Problem statement =
Beginning with the line where "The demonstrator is" appears, retype every remaining line of the data below, both the first and last included.

Provided data =
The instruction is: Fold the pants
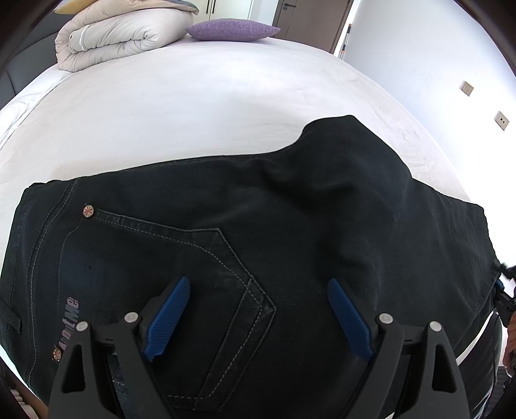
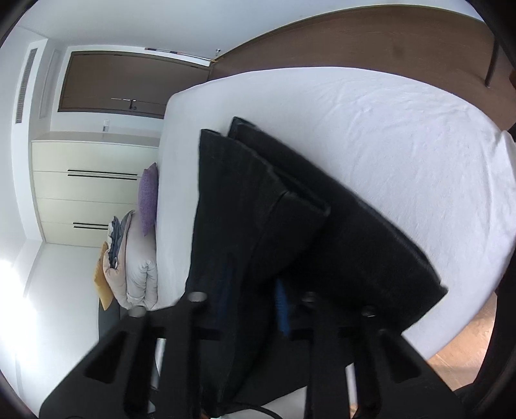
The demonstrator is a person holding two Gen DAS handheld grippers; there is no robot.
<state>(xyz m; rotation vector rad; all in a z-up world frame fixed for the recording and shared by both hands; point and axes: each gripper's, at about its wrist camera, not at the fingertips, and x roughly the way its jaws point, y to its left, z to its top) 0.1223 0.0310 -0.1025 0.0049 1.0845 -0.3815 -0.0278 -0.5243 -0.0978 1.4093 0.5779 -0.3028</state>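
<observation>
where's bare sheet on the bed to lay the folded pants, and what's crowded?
Free: the white sheet between the pants' far edge and the rolled duvet and purple pillow. In the right wrist view, also bare sheet beyond the pant legs toward the wooden floor. Crowded: the near edge, where the open left gripper hovers over the back pocket, and the duvet and pillow end.

the left gripper (image 1: 258, 317) hovers with its jaws spread over black pants (image 1: 245, 245) lying on a white bed (image 1: 193, 106).
</observation>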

Written solution =
The demonstrator is a person holding two Gen DAS handheld grippers; there is no robot.
<state>(xyz m; rotation vector rad; all in a z-up world frame fixed for the recording and shared by both hands; point and axes: each gripper's, at about its wrist camera, not at the fingertips, and x roughly the way its jaws point, y to its left, z to its top) 0.1223 0.0310 -0.1025 0.0049 1.0845 -0.3815 -0.0278 -0.5243 -0.0978 1.4093 0.5779 -0.3028</state>
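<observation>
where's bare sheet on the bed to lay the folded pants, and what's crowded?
Free: the white sheet between the pants' far edge and the rolled duvet and purple pillow. In the right wrist view, also bare sheet beyond the pant legs toward the wooden floor. Crowded: the near edge, where the open left gripper hovers over the back pocket, and the duvet and pillow end.

the left gripper (image 1: 258, 317) hovers with its jaws spread over black pants (image 1: 245, 245) lying on a white bed (image 1: 193, 106).
</observation>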

Work on the answer has been completed.